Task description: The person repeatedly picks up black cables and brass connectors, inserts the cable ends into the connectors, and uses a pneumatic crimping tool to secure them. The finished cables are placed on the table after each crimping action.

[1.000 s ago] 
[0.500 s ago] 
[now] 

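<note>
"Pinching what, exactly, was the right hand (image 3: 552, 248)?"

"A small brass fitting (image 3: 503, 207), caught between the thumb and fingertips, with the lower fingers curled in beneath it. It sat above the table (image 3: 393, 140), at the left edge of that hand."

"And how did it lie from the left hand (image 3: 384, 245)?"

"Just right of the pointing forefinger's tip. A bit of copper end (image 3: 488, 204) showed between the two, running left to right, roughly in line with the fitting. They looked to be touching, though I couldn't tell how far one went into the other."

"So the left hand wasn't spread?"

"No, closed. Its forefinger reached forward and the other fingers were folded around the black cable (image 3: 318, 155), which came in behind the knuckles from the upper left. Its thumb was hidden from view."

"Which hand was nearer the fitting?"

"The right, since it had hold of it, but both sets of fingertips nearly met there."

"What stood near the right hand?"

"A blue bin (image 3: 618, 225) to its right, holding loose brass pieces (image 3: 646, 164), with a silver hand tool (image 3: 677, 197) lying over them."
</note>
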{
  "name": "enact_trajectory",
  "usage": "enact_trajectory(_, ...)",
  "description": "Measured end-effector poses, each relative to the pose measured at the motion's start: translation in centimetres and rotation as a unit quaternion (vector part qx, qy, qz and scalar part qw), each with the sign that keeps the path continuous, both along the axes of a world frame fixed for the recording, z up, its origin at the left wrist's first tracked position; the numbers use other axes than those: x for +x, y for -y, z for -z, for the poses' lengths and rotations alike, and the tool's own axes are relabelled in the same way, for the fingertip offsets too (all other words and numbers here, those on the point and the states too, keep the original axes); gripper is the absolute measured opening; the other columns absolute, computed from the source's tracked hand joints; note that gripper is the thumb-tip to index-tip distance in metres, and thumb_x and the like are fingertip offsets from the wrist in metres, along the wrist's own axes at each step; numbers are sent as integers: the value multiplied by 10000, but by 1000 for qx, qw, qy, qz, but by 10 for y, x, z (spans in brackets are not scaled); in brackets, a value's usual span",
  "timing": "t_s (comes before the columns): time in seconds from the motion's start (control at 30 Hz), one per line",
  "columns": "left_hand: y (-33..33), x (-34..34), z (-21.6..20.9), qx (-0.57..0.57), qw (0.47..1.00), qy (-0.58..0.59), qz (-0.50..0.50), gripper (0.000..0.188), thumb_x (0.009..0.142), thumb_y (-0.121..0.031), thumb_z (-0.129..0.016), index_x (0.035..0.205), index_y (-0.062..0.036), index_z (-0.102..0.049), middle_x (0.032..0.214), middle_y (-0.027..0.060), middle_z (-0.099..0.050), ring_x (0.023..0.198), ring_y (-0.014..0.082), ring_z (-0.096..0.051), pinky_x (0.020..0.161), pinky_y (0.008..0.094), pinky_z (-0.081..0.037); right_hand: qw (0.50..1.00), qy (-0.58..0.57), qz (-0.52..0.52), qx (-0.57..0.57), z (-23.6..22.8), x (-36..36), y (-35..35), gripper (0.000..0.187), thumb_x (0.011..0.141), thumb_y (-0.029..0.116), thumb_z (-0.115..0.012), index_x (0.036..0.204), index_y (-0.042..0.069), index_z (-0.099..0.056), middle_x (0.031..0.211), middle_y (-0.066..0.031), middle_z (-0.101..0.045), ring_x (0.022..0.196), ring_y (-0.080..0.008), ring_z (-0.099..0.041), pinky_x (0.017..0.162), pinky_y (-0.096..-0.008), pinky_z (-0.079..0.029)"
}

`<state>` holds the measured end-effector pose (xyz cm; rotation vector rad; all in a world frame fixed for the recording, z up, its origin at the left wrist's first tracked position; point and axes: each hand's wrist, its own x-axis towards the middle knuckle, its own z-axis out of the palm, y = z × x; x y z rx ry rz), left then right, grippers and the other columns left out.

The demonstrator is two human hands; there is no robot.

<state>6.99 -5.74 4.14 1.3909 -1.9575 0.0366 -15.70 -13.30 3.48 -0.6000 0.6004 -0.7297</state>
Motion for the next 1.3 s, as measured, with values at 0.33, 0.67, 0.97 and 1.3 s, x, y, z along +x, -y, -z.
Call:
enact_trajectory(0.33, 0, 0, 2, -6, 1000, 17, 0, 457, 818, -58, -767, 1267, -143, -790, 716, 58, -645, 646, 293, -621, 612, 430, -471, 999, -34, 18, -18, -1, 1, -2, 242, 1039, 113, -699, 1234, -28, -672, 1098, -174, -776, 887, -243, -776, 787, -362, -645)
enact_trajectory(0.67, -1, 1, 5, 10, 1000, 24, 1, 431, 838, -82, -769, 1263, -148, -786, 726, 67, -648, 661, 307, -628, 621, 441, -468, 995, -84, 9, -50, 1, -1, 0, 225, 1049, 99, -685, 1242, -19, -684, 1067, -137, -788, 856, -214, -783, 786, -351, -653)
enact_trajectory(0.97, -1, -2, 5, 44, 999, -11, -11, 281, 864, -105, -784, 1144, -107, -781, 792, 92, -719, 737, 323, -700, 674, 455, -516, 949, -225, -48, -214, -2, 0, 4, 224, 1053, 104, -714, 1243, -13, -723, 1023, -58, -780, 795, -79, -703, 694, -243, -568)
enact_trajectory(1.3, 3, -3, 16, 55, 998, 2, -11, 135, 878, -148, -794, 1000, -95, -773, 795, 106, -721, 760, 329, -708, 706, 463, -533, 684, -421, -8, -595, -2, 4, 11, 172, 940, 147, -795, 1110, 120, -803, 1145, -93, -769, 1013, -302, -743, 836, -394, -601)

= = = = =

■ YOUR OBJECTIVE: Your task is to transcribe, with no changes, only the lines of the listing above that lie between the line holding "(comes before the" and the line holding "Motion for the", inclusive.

■ WRITTEN RESPONSE:
  "timing": "t_s (comes before the columns): time in seconds from the motion's start (control at 30 Hz), one per line",
  "columns": "left_hand: y (-33..33), x (-34..34), z (-21.6..20.9), qx (-0.57..0.57), qw (0.47..1.00), qy (-0.58..0.59), qz (-0.50..0.50), gripper (0.000..0.188), thumb_x (0.009..0.142), thumb_y (-0.121..0.031), thumb_z (-0.129..0.016), index_x (0.035..0.205), index_y (-0.062..0.036), index_z (-0.102..0.049), middle_x (0.032..0.214), middle_y (-0.027..0.060), middle_z (-0.099..0.050), ring_x (0.023..0.198), ring_y (-0.014..0.082), ring_z (-0.096..0.051), pinky_x (0.020..0.161), pinky_y (0.008..0.094), pinky_z (-0.081..0.037); right_hand: qw (0.50..1.00), qy (-0.58..0.57), qz (-0.52..0.52), qx (-0.57..0.57), z (-23.6..22.8), x (-36..36), y (-35..35), gripper (0.000..0.187), thumb_x (0.011..0.141), thumb_y (-0.029..0.116), thumb_z (-0.115..0.012), index_x (0.036..0.204), index_y (-0.042..0.069), index_z (-0.099..0.056), middle_x (0.031..0.211), middle_y (-0.066..0.031), middle_z (-0.101..0.045), ring_x (0.022..0.196), ring_y (-0.080..0.008), ring_z (-0.099..0.041), pinky_x (0.017..0.162), pinky_y (-0.096..-0.008), pinky_z (-0.079..0.029)"
}

`<state>` holds the measured end-effector pose (xyz cm; rotation vector rad; all in a world frame fixed for the recording, z up, its origin at the left wrist's first tracked position; point and axes: each hand's wrist, its own x-axis towards the middle knuckle, its own z-axis out of the palm, y = z × x; x y z rx ry rz), left then right, grippers and the other columns left out.

The demonstrator is two human hands; there is no robot.

<state>6.99 -5.74 4.14 1.3909 -1.9575 0.0366 -15.70 -13.30 3.48 -0.6000 0.6004 -0.7297</state>
Motion for the next 1.3 s, as measured, with values at 0.33, 0.67, 0.97 and 1.3 s, x, y, z along +x, -y, -z.

This output requires nothing further.